So, you’ve got a product or service that you think is going to be so mind-blowingly awesome that other people might try to piggyback on your success. You want to make sure that nobody else can mislead people by pretending to be your company or associated with your company. To accomplish that, you need a trademark, which grants you the legal right to a certain type of intellectual property – in this case, a word(s), a sound, a logo (the Nike “swoosh,” for example), or a picture. Once you own the trademark, you can use the “®” symbol to let everyone know that whatever the intellectual property is, it belongs to you and only you.
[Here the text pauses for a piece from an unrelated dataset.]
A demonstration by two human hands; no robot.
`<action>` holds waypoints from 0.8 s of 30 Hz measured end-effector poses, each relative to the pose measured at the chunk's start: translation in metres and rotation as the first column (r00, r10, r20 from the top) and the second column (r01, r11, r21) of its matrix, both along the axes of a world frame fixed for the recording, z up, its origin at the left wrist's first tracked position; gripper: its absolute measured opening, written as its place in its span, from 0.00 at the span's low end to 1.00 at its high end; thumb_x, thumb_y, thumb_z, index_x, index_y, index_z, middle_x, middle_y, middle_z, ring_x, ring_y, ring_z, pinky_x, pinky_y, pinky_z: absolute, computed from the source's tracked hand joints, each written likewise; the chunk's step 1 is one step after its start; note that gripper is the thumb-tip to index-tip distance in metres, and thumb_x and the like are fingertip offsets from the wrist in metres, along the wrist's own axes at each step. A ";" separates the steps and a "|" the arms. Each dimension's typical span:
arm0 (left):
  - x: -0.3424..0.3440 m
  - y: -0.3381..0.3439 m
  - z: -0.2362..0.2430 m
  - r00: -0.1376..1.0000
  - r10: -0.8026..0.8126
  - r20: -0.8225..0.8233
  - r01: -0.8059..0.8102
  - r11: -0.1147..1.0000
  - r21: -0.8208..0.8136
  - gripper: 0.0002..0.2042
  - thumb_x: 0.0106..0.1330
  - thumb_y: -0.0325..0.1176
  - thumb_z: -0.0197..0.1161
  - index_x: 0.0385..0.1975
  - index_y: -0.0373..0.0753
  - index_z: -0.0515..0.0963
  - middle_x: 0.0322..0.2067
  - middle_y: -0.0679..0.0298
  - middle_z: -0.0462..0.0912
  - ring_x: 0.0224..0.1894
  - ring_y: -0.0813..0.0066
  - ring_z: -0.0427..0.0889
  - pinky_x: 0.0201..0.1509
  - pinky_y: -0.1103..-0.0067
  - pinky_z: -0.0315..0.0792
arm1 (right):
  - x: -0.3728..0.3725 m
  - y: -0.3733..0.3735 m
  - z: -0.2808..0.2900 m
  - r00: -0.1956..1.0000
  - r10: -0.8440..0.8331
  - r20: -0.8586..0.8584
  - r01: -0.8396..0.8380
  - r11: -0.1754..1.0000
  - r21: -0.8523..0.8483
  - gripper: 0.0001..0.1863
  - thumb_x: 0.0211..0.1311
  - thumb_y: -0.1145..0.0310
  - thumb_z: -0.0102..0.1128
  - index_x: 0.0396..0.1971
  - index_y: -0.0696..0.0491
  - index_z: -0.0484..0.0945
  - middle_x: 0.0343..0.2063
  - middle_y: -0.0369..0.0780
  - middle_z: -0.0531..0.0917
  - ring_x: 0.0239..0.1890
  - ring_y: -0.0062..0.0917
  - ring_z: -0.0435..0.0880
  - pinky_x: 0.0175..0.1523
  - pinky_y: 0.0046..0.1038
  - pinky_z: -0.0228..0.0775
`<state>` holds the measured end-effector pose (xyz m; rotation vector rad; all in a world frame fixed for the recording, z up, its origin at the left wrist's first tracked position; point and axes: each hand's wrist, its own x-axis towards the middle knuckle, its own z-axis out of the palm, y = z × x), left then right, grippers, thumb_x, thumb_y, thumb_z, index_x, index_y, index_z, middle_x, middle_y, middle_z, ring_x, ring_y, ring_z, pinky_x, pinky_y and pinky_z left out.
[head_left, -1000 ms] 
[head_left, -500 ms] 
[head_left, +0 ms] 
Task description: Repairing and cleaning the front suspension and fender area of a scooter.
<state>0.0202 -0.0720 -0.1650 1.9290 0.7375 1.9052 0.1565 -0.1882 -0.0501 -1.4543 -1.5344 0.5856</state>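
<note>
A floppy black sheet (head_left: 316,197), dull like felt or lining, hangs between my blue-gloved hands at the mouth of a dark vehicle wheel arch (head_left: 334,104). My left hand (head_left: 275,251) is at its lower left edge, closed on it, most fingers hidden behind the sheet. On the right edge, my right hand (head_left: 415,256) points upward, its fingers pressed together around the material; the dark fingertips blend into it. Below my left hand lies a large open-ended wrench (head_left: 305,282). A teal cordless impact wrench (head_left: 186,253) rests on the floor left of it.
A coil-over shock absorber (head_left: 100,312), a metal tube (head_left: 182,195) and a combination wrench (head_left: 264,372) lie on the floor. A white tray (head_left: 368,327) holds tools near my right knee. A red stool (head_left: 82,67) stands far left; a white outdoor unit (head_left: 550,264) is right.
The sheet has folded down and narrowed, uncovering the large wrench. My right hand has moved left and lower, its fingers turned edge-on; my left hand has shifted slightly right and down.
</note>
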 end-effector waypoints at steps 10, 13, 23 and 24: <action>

There are four big decisions to make when you’re trying to choose the right type of trademark for your business:
- What category it fits in
- The word/phrase, etc., you’re going to trademark
- Whose name to register under
- The extent of protection you need
1. Identify Your Mark's Category
In the UK, there are currently 45 classes in which a product or service can be registered. It’s important that you choose the right one – or ones. That’s because different companies may be able to register the same trademark as long as they’re in different categories. If you’re not sure which category is right for you, check out this tutorial.
2. Choose a Word, Phrase, etc., You’re Going to Trademark
Think of the trademarks that are recognized globally. It would be tough to find someone who didn’t recognize the little bird for Twitter or the apple with a bite out of it for Apple. You want a trademark that immediately evokes the image of your company in the mind of everyone who sees it. But you also want it to be unique. Once people start using your trademark in a more generic way, your trademark is useless – which is why all tissues are now Kleenexes and “google” is a verb. The folks at Google probably aren’t too happy hearing that people are “googling” something on Bing!
3. Decide Whose Name to Register Under
This decision requires a bit of a crystal ball, but it’s an important factor to consider. If you register a trademark under your name, it belongs to you, no matter what you do in the future. If you register a trademark under the company’s name, ownership stays with the company. So, if you sell the company down the road, you have no further rights to the trademark. However, you may choose to register under the company name anyway, with the plan that owning the trademark will increase the company’s value if you do decide to sell.
4. Analyse the Level of Protection You Need
If you register a trademark in the UK, your intellectual property is protected only in the UK. If you’re going to be doing business in other countries, you may have to register your trademark in those countries. Alternatively, a “community trademark” costs more to get but protects your intellectual property in all nations that are members of the EU.
Registering a trademark isn’t something to be taken lightly. The decisions you make now can have a huge impact on your business’s future. Take the time to learn the ins and outs of trademark registration so you’ll be able to decide the best route for you and your business.